There’s a limit to how much control the “system” can exercise over politics. That’s why our Constitution was structured to limit the role of politics in our system. But some of it is unavoidable.
Two quotes on point:
Boss Tweed was asked if it was true that he used his position to help his friends; “Yes, of course. Who should I help? My enemies?”
Jesse Unruh, asked about his California assembly members taking lavish gifts from lobbyists: “If they can’t take their money, drink their liquor, and f*** their women, and vote the right way when the time comes, they don’t belong up here”.
It’s notable that the national anthem of Great Britain contains the line (addressed to the Queen), “confound their politics, frustrate their knavish tricks”
It’s not a new problem.
I live in Ann Kirkpatrick’s severely gerrymandered district in Arizona. It is about 1 mile wide and 300 miles long from Tucson to Flagstaff and wanders conveniently through the “Safe” Marxists districts. A perfect example. Looks like a rattlesnake on steroids.
It's a distributed client that looks at census data and tries to find the optimally compact districts, with nearly equal number of voters.
There are results for each state. You can also download and run the client, and contribute to searching for more optimal districts. It's a computationally-intensive process, so it runs for a while.
However, the only way this would ever be used is if it was mandated by a Constitutional amendment.

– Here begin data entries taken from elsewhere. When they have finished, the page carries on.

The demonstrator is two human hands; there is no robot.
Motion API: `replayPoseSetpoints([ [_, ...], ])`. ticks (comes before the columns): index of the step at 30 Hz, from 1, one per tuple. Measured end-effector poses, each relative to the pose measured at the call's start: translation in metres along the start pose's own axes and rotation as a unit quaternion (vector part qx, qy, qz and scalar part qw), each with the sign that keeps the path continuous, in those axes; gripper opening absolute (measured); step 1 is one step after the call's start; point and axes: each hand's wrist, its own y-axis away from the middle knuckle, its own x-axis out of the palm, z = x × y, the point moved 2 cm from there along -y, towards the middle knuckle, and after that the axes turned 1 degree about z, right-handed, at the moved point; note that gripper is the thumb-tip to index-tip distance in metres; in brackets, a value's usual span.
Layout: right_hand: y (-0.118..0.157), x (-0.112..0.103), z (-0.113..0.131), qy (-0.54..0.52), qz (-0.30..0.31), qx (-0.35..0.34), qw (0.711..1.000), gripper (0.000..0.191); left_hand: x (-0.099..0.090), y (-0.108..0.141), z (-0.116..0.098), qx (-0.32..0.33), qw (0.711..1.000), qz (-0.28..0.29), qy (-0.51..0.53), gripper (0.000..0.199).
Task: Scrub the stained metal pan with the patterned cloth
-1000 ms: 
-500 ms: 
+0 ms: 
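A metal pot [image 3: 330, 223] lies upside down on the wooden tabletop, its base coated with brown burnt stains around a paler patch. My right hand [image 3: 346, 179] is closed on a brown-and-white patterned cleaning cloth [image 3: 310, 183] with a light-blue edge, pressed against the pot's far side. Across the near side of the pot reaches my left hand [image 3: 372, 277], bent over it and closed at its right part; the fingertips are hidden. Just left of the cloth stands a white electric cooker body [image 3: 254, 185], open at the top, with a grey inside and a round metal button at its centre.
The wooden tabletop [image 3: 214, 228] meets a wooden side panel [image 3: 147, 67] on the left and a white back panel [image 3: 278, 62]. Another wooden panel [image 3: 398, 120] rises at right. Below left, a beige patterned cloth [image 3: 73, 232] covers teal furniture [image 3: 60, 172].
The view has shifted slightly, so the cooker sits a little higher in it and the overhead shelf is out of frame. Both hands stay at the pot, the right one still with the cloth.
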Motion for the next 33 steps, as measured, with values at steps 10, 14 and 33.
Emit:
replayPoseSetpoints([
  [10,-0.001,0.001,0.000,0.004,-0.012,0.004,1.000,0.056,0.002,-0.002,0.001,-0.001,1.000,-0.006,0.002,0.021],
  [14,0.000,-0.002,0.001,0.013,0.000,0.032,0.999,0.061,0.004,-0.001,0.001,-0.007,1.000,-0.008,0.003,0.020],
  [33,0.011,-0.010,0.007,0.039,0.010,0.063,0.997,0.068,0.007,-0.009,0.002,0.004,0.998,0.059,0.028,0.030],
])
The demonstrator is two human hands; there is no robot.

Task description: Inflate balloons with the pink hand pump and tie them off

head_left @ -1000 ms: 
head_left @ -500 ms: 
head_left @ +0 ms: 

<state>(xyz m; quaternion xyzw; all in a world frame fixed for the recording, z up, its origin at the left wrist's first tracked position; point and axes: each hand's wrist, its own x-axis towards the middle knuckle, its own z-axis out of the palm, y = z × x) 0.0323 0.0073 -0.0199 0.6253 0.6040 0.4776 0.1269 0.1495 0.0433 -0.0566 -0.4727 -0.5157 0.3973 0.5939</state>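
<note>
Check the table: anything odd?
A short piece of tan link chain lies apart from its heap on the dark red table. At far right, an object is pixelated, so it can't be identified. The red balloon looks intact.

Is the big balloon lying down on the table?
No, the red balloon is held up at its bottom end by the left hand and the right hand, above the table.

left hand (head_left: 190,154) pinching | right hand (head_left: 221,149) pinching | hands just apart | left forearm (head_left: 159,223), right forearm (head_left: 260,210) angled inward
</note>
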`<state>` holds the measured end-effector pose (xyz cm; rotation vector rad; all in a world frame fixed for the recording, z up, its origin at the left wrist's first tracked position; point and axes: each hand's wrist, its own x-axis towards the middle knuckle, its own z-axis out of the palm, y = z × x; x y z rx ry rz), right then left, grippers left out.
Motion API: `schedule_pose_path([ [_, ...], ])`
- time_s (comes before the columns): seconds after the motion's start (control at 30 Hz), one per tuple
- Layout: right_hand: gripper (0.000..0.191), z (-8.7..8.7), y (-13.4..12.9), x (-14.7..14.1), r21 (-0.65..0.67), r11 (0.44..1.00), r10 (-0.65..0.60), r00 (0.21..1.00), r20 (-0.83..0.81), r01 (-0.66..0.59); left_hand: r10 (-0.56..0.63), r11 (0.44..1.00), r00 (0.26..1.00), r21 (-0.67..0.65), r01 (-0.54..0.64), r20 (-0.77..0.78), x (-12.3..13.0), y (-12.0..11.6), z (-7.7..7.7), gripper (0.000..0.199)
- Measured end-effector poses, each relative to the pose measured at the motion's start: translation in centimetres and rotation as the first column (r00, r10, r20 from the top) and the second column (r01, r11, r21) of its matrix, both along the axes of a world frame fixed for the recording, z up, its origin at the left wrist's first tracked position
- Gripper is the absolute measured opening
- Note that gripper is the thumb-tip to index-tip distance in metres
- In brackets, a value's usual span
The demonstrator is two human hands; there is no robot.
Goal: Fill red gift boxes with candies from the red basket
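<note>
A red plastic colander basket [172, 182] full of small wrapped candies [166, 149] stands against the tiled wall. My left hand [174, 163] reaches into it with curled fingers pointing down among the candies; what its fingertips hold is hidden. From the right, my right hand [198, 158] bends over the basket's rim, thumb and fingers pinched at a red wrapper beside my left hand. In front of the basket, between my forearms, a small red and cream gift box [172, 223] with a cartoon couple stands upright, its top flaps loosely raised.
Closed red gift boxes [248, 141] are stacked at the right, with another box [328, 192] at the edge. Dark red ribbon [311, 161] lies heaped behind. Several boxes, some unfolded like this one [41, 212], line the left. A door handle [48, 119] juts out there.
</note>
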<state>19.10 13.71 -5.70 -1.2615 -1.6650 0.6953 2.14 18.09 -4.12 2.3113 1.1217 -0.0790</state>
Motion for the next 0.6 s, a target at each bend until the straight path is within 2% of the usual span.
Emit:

Otherwise, it would never get past the various special interest groups (or the Supreme Court!), because it is blind to race, gender, age, or political affiliation.
http://ilheadstart.org/congressional-arra-map-chicago/
District #4 represented by the ‘gentleman’ that did not notice his residence was only taxed for a vacant lot!
He forgot, or something!
The shape of district #4 was selected to mimic his brain waves.
That’s exactly what happened to me.
I used to be in Duncan Hunter’s district - now I’m stuck with Susan Davis (horrible liberal). I have NOBODY WHO REPRESENTS ME .. NOBODY .. FROM THE LOWEST POLITICAL RACE TO THE BIGGEST.
Talk about being marginalized ..!!!!!!
BUT .. I STILL VOTE - ALWAYS ..!!!!!
How did the 30 blues let the 20 reds gerrymander?
The answer is obvious:
The blues were led by McConnell and Boehner!
When you get some time, take a look at Cynthia McKinney’s district that kept her in office until she went full-blown Muslim nut job.
At one point, it was a single line down the middle of a highway until it reached buttermilk bottom.
Dont leave out McCain and Pat (spit, pew) Roberts (Rino-officially not from Ks anymore).